> [Task]: What you return must match the records exactly, except that the pictures are gone.

◆ ◆ ◆ ◆ ◆

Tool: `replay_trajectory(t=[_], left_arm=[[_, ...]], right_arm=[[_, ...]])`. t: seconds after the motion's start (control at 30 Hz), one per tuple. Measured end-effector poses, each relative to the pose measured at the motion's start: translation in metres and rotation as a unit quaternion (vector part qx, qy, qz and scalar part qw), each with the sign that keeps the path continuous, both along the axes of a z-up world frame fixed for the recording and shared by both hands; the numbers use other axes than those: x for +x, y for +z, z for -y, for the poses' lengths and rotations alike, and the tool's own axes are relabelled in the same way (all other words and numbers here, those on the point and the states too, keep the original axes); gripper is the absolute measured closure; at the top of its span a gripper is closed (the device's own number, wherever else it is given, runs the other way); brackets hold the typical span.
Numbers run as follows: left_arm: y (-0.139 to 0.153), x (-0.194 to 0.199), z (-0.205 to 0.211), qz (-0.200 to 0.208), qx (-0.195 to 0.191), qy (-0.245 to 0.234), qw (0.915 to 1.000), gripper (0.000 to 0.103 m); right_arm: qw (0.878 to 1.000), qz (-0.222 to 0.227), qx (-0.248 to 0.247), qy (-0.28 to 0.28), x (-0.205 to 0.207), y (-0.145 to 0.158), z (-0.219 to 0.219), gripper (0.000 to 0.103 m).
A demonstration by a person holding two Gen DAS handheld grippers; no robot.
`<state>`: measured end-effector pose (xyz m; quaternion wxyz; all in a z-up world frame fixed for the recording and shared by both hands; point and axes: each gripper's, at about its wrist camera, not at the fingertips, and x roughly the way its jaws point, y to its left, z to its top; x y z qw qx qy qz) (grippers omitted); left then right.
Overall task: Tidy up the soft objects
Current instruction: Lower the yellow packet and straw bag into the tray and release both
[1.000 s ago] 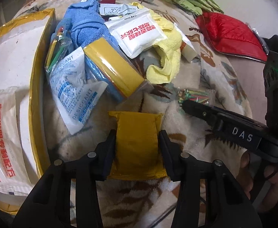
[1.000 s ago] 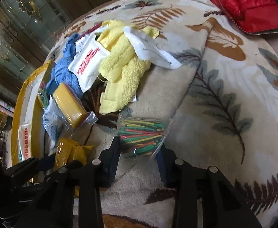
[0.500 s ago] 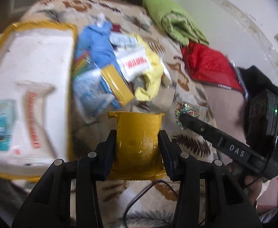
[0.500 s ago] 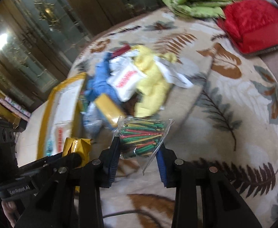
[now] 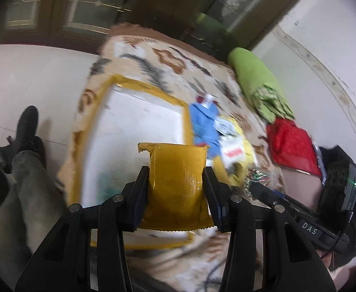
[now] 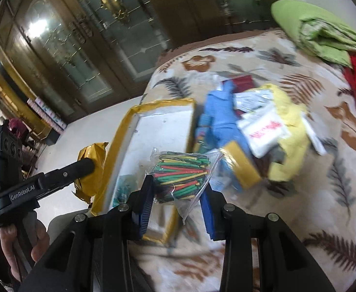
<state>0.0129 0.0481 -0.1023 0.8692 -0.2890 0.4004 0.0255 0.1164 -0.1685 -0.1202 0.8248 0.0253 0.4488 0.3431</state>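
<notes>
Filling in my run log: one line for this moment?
left gripper: shut on yellow packet | right gripper: shut on bag of coloured sticks | both above tray

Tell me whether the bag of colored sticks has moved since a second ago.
Yes. The bag of colored sticks, clamped in the right gripper, was on the blanket; it's now lifted, hanging over the yellow-rimmed box.

Yellow packet [image 5: 176,182]: glossy foil, dot-embossed. Stick bag [image 6: 181,174]: clear, shiny plastic film. Blanket [image 6: 336,194]: matt, fuzzy cloth. Tray [image 5: 139,121]: matt white base, glossy yellow-taped rim
</notes>
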Motion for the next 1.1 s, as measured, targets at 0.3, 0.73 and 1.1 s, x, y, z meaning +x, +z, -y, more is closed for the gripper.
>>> replay_trajectory(t=[0.3,0.73,1.1], left_arm=[[-0.038,0.025,-0.052,-0.037,-0.003,0.026,0.999,0.059],[-0.085,0.067,-0.052,-0.087,0.043,-0.003,0.9953,0.059],[-0.095,0.073,-0.048,-0.093,0.057,-0.014,0.9939,0.059]], right_arm=[[0.999,-0.032,-0.024,0.022,0.032,-0.034,-0.065,0.067],[0.995,-0.061,-0.071,0.033,0.061,-0.081,-0.11,0.067],[0.993,-0.024,-0.109,0.047,0.054,-0.082,-0.127,0.062]])
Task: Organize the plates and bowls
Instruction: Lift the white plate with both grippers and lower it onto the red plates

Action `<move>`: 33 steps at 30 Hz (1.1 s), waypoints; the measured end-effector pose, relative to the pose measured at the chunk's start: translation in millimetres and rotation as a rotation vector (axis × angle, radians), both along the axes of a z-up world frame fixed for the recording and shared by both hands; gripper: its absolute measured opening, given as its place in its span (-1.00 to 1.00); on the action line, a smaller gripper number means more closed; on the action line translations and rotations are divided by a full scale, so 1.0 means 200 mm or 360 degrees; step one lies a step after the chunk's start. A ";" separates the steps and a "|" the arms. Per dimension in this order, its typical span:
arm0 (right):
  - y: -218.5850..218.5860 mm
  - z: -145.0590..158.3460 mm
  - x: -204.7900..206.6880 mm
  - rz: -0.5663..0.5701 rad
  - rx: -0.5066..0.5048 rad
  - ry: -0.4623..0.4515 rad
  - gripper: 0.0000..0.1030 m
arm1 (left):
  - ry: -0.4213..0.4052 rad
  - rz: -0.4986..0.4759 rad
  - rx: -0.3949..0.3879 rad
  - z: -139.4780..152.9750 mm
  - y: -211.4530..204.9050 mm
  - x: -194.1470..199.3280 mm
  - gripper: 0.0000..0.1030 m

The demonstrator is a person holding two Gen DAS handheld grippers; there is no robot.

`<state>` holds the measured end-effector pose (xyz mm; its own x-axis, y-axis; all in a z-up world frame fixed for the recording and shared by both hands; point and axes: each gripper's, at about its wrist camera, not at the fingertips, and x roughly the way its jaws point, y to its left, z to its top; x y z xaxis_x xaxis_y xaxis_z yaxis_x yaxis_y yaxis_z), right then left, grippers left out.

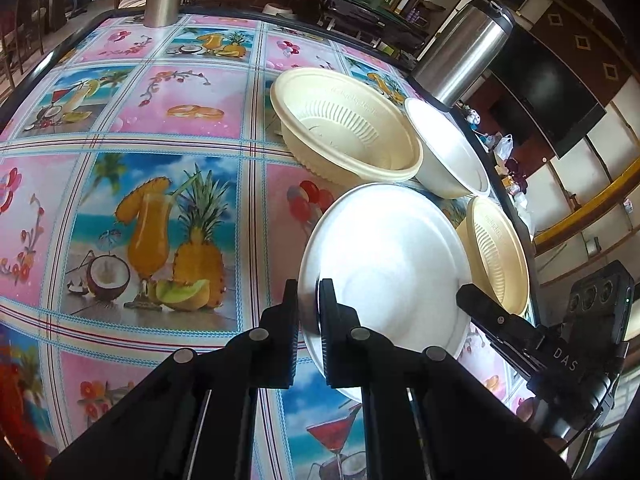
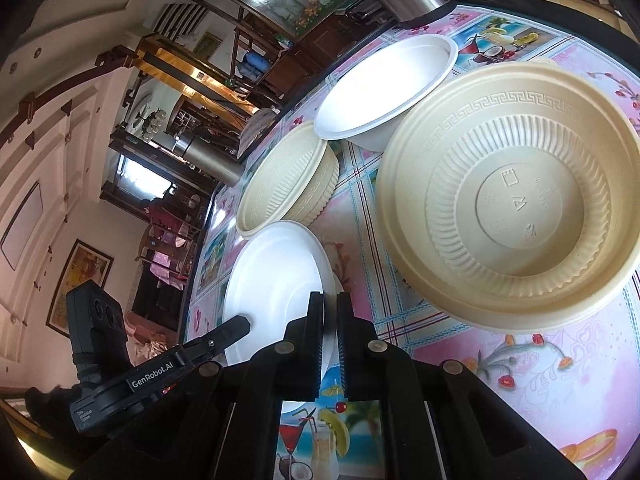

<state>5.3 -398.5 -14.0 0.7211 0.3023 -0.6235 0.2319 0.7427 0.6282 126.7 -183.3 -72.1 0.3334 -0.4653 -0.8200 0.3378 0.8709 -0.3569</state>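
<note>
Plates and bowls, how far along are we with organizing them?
Early. Done: nothing looks stacked; the large tan bowl, white bowl and small tan bowl sit loose, crowded together. In hand: the white plate, pinched on opposite edges by the left gripper and right gripper. Left: placing the plate, grouping the bowls.
</note>
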 end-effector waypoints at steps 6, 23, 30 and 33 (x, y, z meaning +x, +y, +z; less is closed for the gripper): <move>0.06 0.01 -0.02 0.0040 -0.0022 -0.0030 -0.86 | -0.0098 0.0086 0.0031 0.03 0.10 -0.10 -0.85; 0.60 0.05 -0.10 0.0378 -0.0058 -0.0227 -0.87 | -0.0443 0.0426 0.0187 0.23 0.67 -0.49 -0.84; 0.80 0.07 -0.13 0.0469 -0.0058 -0.0310 -0.87 | -0.0485 0.0511 0.0183 0.27 0.86 -0.57 -0.84; 0.86 0.07 -0.14 0.0496 -0.0056 -0.0315 -0.87 | -0.0498 0.0549 0.0187 0.28 0.93 -0.60 -0.84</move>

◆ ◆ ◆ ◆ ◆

> [Result of the task]:
Tool: `replay_trajectory(t=[_], left_arm=[[_, ...]], right_arm=[[_, ...]])`. t: seconds after the motion's start (control at 30 Hz), one per tuple. Measured end-effector poses, each relative to the pose measured at the motion's start: translation in metres and rotation as a unit quaternion (vector part qx, qy, qz and scalar part qw), each with the sign that keeps the path continuous, both along the axes of a z-up world frame fixed for the recording and shared by both hands; the numbers use other axes than those: x for +x, y for +z, z for -y, for the poses' lengths and rotations alike, and the tool's own axes are relabelled in the same way (all other words and numbers here, those on the point and the states too, keep the original axes); gripper is the absolute measured closure; at the top of its span a gripper is closed (the device's own number, wherever else it is given, runs the other way); brackets hold the typical span.
Numbers run as follows: left_arm: y (-0.139 to 0.153), x (-0.194 to 0.199), z (-0.205 to 0.211), qz (-0.200 to 0.208), qx (-0.195 to 0.191), qy (-0.245 to 0.234), qw (0.915 to 1.000), gripper (0.000 to 0.103 m); right_arm: qw (0.878 to 1.000), qz (-0.222 to 0.227), qx (-0.248 to 0.247), qy (-0.28 to 0.28), x (-0.205 to 0.207), y (-0.145 to 0.158), z (-0.219 to 0.219), gripper (0.000 to 0.103 m).
A demonstration by a person holding two Gen DAS handheld grippers; no robot.
`<state>`: measured end-effector pose (xyz m; quaternion wxyz; all in a z-up world frame fixed for the recording and shared by both hands; point and axes: each gripper's, at about its wrist camera, not at the fingertips, and x roughly the way its jaws point, y to its left, z to its top; x y z qw qx qy qz) (grippers omitted); left then right.
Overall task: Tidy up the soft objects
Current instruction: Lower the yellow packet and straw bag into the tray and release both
[1.000 s ago] 
[1.000 s ago] 
[0.500 s ago] 
[0.500 s ago] 
[now] 
[now] 
<state>0.0129 0.0481 -0.1023 0.8692 -0.2890 0.4004 0.0255 0.1164 -0.1685 -0.1202 0.8248 0.0253 0.4488 0.3431</state>
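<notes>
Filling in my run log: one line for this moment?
left gripper: shut on yellow packet | right gripper: shut on bag of coloured sticks | both above tray

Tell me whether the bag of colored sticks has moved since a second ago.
Yes. The bag of colored sticks, clamped in the right gripper, was on the blanket; it's now lifted, hanging over the yellow-rimmed box.

Yellow packet [image 5: 176,182]: glossy foil, dot-embossed. Stick bag [image 6: 181,174]: clear, shiny plastic film. Blanket [image 6: 336,194]: matt, fuzzy cloth. Tray [image 5: 139,121]: matt white base, glossy yellow-taped rim
</notes>
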Motion for the next 1.1 s, as measured, targets at 0.3, 0.73 and 1.1 s, x, y, z meaning +x, +z, -y, more is closed for the gripper.
>>> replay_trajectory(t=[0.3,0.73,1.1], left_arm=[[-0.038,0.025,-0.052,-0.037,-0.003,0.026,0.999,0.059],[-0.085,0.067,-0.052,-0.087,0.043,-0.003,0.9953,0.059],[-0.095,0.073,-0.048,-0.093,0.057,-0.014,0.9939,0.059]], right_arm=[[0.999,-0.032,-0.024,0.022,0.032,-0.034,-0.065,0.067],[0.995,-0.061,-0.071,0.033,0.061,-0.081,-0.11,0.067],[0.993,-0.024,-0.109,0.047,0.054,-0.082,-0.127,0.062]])
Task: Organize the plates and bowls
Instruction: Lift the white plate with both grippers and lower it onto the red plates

Action `<move>`: 33 steps at 30 Hz (1.1 s), waypoints; the measured end-effector pose, relative to the pose measured at the chunk's start: translation in millimetres and rotation as a rotation vector (axis × angle, radians), both along the axes of a z-up world frame fixed for the recording and shared by both hands; gripper: its absolute measured opening, given as its place in its span (-1.00 to 1.00); on the action line, a smaller gripper number means more closed; on the action line translations and rotations are divided by a full scale, so 1.0 means 200 mm or 360 degrees; step one lies a step after the chunk's start. A ";" separates the steps and a "|" the arms. Per dimension in this order, its typical span:
arm0 (right):
  - y: -218.5850..218.5860 mm
  - z: -145.0590..158.3460 mm
  - x: -204.7900..206.6880 mm
  - rz: -0.5663..0.5701 rad
  - rx: -0.5066..0.5048 rad
  - ry: -0.4623..0.4515 rad
  - gripper: 0.0000..0.1030 m
arm1 (left):
  - ry: -0.4213..0.4052 rad
  - rz: -0.4986..0.4759 rad
  - rx: -0.3949..0.3879 rad
  - z: -139.4780..152.9750 mm
  - y: -211.4530..204.9050 mm
  - x: -194.1470..199.3280 mm
  - gripper: 0.0000..0.1030 m

The demonstrator is a person holding two Gen DAS handheld grippers; there is no robot.

`<state>` holds the measured end-effector pose (xyz mm; its own x-axis, y-axis; all in a z-up world frame fixed for the recording and shared by both hands; point and axes: each gripper's, at about its wrist camera, not at the fingertips, and x roughly the way its jaws point, y to its left, z to its top; x y z xaxis_x xaxis_y xaxis_z yaxis_x yaxis_y yaxis_z), right then left, grippers left out.


<state>5.3 -398.5 -14.0 0.7211 0.3023 -0.6235 0.2319 0.7427 0.6282 126.7 -183.3 -72.1 0.3334 -0.4653 -0.8200 0.3378 0.8709 -0.3569</state>
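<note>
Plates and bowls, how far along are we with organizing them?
Early. Done: nothing looks stacked; the large tan bowl, white bowl and small tan bowl sit loose, crowded together. In hand: the white plate, pinched on opposite edges by the left gripper and right gripper. Left: placing the plate, grouping the bowls.
</note>
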 end-effector waypoints at steps 6, 23, 30 and 33 (x, y, z meaning +x, +y, +z; less is closed for the gripper): <move>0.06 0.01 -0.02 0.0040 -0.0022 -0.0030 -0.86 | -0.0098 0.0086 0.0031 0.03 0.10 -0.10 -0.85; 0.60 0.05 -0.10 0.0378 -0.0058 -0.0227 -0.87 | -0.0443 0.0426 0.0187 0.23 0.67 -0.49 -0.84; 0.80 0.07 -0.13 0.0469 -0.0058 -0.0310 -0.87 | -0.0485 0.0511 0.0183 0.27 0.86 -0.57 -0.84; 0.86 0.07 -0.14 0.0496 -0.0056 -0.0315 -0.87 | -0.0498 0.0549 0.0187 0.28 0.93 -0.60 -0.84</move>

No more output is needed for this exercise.